O ex-governador de Mato Grosso e pré-candidato ao Senado, Mauro Mendes (União Brasil), afirmou nesta quinta-feira (23) que a pré-candidatura de Flávio Bolsonaro (PL) à Presidência da República enfrenta um cenário de instabilidade e incertezas para as eleições de 2026. Segundo Mendes, os rumores sobre uma possível desistência e disputas internas têm afetado a imagem do projeto político da direita.
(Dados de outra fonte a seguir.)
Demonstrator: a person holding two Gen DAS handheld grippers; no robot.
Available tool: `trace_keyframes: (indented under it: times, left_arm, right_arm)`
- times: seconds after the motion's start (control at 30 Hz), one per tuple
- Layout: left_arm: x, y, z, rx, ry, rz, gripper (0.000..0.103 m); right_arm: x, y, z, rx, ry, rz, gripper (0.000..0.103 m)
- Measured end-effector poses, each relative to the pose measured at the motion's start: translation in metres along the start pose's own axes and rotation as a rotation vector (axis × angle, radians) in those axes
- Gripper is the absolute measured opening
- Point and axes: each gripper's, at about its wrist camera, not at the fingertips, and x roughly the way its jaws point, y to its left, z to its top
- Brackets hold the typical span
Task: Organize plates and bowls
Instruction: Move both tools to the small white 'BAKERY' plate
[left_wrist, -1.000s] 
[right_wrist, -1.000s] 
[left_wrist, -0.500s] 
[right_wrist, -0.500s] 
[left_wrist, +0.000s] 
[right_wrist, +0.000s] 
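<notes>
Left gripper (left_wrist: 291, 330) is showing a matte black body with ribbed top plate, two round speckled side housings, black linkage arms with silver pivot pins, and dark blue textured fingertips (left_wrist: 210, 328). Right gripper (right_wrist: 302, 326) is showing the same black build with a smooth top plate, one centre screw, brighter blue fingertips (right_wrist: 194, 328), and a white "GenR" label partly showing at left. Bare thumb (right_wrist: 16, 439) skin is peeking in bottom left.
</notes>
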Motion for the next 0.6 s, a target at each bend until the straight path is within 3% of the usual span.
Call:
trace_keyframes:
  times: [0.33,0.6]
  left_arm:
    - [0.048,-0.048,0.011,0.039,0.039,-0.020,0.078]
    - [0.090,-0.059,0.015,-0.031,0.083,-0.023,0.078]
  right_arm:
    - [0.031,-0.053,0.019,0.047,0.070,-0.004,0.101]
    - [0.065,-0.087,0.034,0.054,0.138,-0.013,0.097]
Em entrevista à imprensa, Mendes afirmou que há “muitos ruídos” nos bastidores envolvendo o nome de Flávio Bolsonaro, escolhido pelo ex-presidente Jair Bolsonaro (PL) para representar o grupo político na corrida presidencial. “O cenário hoje ainda está muito indefinido. Existem muitos rumores de eventual desistência, muito fogo amigo e fogo inimigo”, declarou.

Apesar de avaliar negativamente a gestão do presidente Luiz Inácio Lula da Silva (PT), Mauro Mendes disse que a direita ainda enfrenta dificuldade para consolidar uma liderança nacional. Para ele, a falta de um nome forte aumenta a incerteza sobre a disputa de 2026. “Existe um vácuo de grandes lideranças. O Flávio está tentando se firmar, mas essa névoa de expectativa não é positiva”, afirmou.